→ The problem
In the listing below, print exactly the lines between the line holding "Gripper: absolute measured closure" and the line holding "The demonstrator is", inclusive, and no more.
%%
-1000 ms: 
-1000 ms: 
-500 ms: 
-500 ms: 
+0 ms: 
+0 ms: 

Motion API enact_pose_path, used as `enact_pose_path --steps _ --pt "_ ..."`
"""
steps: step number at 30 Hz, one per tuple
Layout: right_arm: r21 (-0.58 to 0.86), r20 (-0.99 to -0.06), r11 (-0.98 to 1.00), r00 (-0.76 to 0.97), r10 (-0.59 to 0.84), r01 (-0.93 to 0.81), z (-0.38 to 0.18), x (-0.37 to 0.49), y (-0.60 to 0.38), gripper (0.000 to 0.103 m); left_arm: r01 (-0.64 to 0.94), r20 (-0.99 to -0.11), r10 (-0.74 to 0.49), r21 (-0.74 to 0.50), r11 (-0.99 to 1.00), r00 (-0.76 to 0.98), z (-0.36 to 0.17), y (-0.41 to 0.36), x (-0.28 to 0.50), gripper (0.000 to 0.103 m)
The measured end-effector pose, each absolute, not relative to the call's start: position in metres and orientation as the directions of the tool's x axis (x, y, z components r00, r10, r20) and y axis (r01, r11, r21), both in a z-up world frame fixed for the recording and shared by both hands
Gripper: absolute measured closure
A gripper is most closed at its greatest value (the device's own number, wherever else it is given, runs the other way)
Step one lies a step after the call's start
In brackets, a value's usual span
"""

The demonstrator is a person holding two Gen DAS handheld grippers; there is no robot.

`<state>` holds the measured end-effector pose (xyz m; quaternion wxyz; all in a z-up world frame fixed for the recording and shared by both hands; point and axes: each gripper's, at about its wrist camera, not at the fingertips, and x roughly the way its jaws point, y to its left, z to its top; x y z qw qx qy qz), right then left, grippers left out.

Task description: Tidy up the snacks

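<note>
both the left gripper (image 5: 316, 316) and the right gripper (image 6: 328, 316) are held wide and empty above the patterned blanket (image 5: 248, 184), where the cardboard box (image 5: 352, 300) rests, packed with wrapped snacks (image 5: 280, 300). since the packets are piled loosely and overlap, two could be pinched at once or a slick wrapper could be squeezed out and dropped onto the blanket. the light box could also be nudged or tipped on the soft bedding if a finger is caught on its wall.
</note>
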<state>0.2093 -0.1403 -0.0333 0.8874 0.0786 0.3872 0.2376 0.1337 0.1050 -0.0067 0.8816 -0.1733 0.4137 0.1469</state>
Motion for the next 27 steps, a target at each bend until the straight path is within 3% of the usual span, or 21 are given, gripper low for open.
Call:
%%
→ Written reply
Gripper: absolute measured closure
A gripper is most closed at its greatest value (the device's own number, wherever else it is given, runs the other way)
Step one lies a step after the call's start
In brackets, a value's usual span
"""

The demonstrator is a person holding two Gen DAS handheld grippers; there is no robot.

No further answer is expected.